Implementing Incremental Loading of Data Using Streams and Merge in Snowflake

Understanding Incremental Loading

Incremental loading, the process of updating a target table with only the newest or modified data since the last load, provides several advantages over full data loads:

  • Reduced processing time: Only processing new data significantly improves performance compared to full loads.
  • Reduced network bandwidth: Transferring only new data decreases the bandwidth required for data transfer.
  • Lower resource consumption: Processing smaller datasets reduces the resources required for storage and processing.

Understanding Stream and Merge

Stream:

  1. In Snowflake, Streams are objects that capture changes to a table, such as inserts, updates, and deletes. They provide a reliable mechanism for tracking modifications to the data, which is essential for implementing incremental loading.
  2. Three additional columns are added to the source table in a stream:
    • METADATA$ACTION: It may have only two values Insert/Delete
    • METADATA$ISUPDATE: This will be flagged as True if the record is an updated
    • METADATA$ROW_ID: There are unique hash keys that will be tracked against each change.

Merge: This command takes two inputs: a target table and a stream of data. It compares the data in the stream with the data in the target table based on a specified join condition and performs the following actions:

  1. Inserts new rows from the source into the target table.
  2. Updates existing rows in the target table that have been modified in the source.
  3. Deletes rows from the target table that no longer exist in the source table.

Steps for Implementing Incremental Loading

  1. Create a source table and a staging table. The source table will contain the original data, while the staging table will hold the new or changed data identified by Stream.
  2. Create a stream on the source table. This stream will capture all changes made to the source table.
  3. Set up a Merge statement. The Merge statement will join the stream with the target table, identify the differences, and perform the necessary actions on the target table.

Let’s see the how we can implement incremental load using Streams and merge command with an example:

1. Create Source and Target tables as shown below. Here I am using RandomTrees as database and Sales as Information schema.

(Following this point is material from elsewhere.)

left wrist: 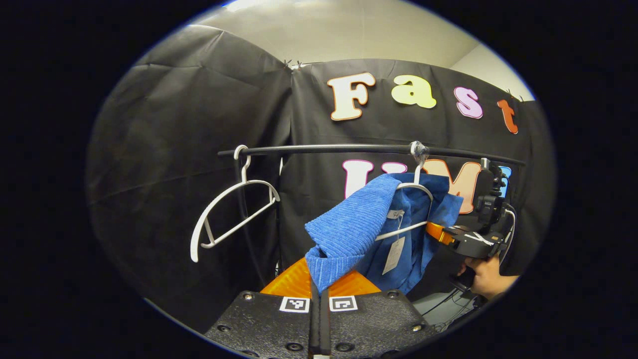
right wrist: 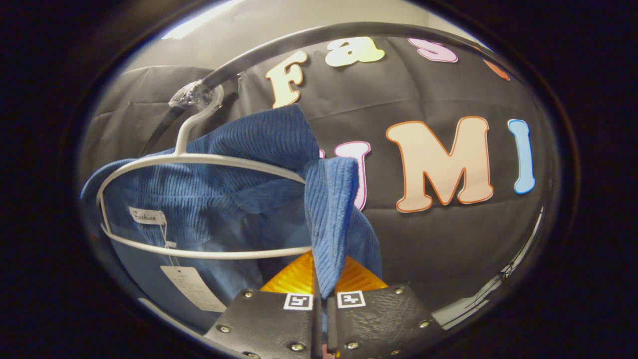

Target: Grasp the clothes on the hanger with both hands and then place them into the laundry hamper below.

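Now both grips are set: left gripper (left wrist: 319, 284) and right gripper (right wrist: 321, 291) each pinch the blue garment (left wrist: 349, 229) on its hanger (left wrist: 416, 192); next, lift it free.

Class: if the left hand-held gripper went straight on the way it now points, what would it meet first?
Probably the blue garment it is already shut on, which bunches right ahead of the left hand-held gripper; then likely the hanger under the rail, though depth is unclear.

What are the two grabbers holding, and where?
Both hold the blue garment: the left gripper pinches one shoulder fold, the right gripper the other.
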The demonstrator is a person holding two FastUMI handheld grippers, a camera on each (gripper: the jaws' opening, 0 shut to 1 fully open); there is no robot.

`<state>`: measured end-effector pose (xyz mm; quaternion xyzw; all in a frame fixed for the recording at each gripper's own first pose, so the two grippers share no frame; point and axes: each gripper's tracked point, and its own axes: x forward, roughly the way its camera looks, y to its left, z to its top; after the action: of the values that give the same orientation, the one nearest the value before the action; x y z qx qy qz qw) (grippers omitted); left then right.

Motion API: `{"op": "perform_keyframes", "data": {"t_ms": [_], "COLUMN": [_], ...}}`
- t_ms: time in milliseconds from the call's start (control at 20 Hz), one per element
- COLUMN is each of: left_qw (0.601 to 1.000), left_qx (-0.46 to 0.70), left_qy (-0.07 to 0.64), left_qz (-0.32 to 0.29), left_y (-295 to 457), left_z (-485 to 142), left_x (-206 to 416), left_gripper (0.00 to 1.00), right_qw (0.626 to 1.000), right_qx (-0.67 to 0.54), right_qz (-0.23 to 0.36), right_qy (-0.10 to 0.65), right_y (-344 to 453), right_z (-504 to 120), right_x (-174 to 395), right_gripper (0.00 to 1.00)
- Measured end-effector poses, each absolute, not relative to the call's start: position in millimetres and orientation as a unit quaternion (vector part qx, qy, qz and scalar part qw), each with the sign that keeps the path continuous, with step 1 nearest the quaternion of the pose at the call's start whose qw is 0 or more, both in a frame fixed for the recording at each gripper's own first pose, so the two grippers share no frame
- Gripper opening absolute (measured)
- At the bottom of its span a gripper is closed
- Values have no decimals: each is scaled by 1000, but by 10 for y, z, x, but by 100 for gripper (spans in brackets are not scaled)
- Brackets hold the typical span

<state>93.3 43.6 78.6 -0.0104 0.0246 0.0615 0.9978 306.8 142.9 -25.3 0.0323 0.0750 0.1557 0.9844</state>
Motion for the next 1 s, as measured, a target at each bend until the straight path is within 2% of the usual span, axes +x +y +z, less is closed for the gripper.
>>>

---- cretaing source and target tables -----
CREATE OR REPLACE TABLE SALES(
sale_id INT PRIMARY KEY,
sale_date DATE,
customer_id INT,
product_id INT,
quantity INT,
total_amount DECIMAL(10,2)
);

CREATE OR REPLACE TABLE SALES_TARGET(
sale_id INT PRIMARY KEY,
sale_date DATE,
customer_id INT,
product_id INT,
quantity INT,
total_amount DECIMAL(10,2),
inserted_date TIMESTAMP,
updated_date TIMESTAMP
);

2. Create Stream object on top of Source table i.e. Sales using below query

CREATE OR REPLACE STREAM SALES_STREAM ON TABLE SALES;

3. Now implement the following merge command to implement incremental load using SCD type-1 concept and stream. The Merge command zero rows inserted/deleted/updated as there is no data in stream yet.

INSERT INTO sales (sale_id, sale_date, customer_id, product_id, quantity, total_amount) VALUES
(1, '2024-04-22', 1, 101, 2, 50.00),
(2, '2024-04-22', 2, 102, 1, 30.50), 
(3,'2024-04-23', 1, 103, 3, 75.30), 
(4,'2024-04-23', 3, 101, 1, 25.00), 
(5,'2024-04-24', 2, 104, 2, 46.80); 
select * from sales_stream;

4. Let’s insert 5 rows into source table and see how stream gets data loaded.

5. Now execute merge command to see whether these 5 records will be inserted or not into target table.

update sales set total_amount = 48.80 where sale_id =5;
DELETE from sales where sale_id = 1;
select * from sales_stream;

6. Let’s see whether updated and deleted records in source will be replicated or not in target table.

7. Now let’s verify the concept with insert and update commands.

update sales set total_amount = 40.50 where product_id= 102;
INSERT INTO sales (sale_id, sale_date, customer_id, product_id, quantity, total_amount) VALUES
(6,'2024-04-20', 4, 105, 1, 15.1),
(7,'2024-04-20', 4, 104, 1, 23.4);
select * from sales_stream;

Here are some best practices for implementing incremental loading in Snowflake:

  • Identify a unique identifier: Choose a unique column in the source data that can be used to identify records and track changes.
  • Implement data quality checks: Before loading data, perform data quality checks to ensure accuracy and consistency.
  • Optimize performance: Use features like clustering and materialized views to optimize the performance of your incremental loading process.
  • Monitor and troubleshoot: Regularly monitor your incremental loading pipelines and troubleshoot any issues that arise.
  • By following these guidelines and using the STREAM and MERGE functions effectively, you can achieve efficient and reliable incremental loading in Snowflake.

Conclusion:

Snowflake’s Stream and Merge features offer powerful tools for implementing efficient incremental loading strategies. This approach can significantly improve performance and reduce the overall processing time, making it ideal for managing large, frequently changing datasets.